Famine in Gaza ‘imminent’ unless Israel allows ‘roaring river’ of humanitarian aid: UN top official
- People in north Gaza have resorted to eating animal fodder and wild food, amid reports of children dying from malnutrition and dehydration at two hospitals
- It would need a concerted effort among international organisations to provide aid, which has come in ‘drips and trickles’ as a result of Israel’s restrictions

A famine that could kill thousands of Palestinian civilians in war-torn Gaza is “imminent” and may only be averted if Israel agrees to allow the current “trickle” of humanitarian aid to turn into a “roaring river”, the United Nations’ top aid official in Gaza has said.
Some 576,000 Gazans – about a quarter of the territory’s population – were assessed by the UN in late February as being a “one step away” from famine and a long, painful death.
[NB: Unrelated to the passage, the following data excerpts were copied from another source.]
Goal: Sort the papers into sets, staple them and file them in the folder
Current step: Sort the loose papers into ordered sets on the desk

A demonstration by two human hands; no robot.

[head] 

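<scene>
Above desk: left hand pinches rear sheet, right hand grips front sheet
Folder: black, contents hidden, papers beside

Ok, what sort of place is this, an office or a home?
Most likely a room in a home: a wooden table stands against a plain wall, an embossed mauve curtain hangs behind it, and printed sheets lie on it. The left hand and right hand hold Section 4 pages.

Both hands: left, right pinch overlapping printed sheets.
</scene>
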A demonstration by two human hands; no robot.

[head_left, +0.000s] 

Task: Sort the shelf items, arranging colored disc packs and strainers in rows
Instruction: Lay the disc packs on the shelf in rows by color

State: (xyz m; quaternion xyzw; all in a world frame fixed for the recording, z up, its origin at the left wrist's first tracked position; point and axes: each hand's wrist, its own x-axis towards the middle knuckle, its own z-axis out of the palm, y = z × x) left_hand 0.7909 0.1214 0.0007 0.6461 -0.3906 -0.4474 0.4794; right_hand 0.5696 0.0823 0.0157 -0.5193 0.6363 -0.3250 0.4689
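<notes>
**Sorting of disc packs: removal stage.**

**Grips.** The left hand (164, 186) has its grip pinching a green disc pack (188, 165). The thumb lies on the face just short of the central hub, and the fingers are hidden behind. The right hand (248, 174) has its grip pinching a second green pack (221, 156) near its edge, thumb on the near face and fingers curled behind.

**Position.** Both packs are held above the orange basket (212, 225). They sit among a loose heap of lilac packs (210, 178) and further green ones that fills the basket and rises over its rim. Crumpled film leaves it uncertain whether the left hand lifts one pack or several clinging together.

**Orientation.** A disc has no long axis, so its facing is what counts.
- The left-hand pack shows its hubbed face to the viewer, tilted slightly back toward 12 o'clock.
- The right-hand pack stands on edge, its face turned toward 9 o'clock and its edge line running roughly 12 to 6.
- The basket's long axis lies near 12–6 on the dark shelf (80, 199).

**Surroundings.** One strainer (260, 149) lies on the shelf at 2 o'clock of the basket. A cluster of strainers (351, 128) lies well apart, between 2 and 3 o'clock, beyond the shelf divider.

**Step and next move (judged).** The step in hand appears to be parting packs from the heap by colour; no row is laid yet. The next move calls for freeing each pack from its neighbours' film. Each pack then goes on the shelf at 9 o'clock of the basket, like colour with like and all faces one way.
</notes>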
Only unfettered access for huge volumes of food, medicine, fuel, equipment and experts needed for an effective humanitarian intervention can now prevent a catastrophe, UN agencies and their partner NGOs have warned over the last two weeks.

The situation is particularly dire in the northern part of Gaza, located at the opposite end of the strip from aid delivery points in the towns of Khan Younis and Rafah near the Egyptian border.
With hardly any aid reaching north Gaza, people there had resorted to feeding their starving children with animal fodder and wild food, the UN Office for the Coordination of Humanitarian Affairs (OCHA) said on March 4, amid the first reports of children dying from malnutrition and dehydration at two hospitals.
The number of such deaths reached 25 on Saturday, according to the Gazan health ministry.
“Indeed, a famine in Gaza is imminent,” Georgios Petropoulos, the Rafah-based head of the OCHA office for Gaza, told This Week in Asia.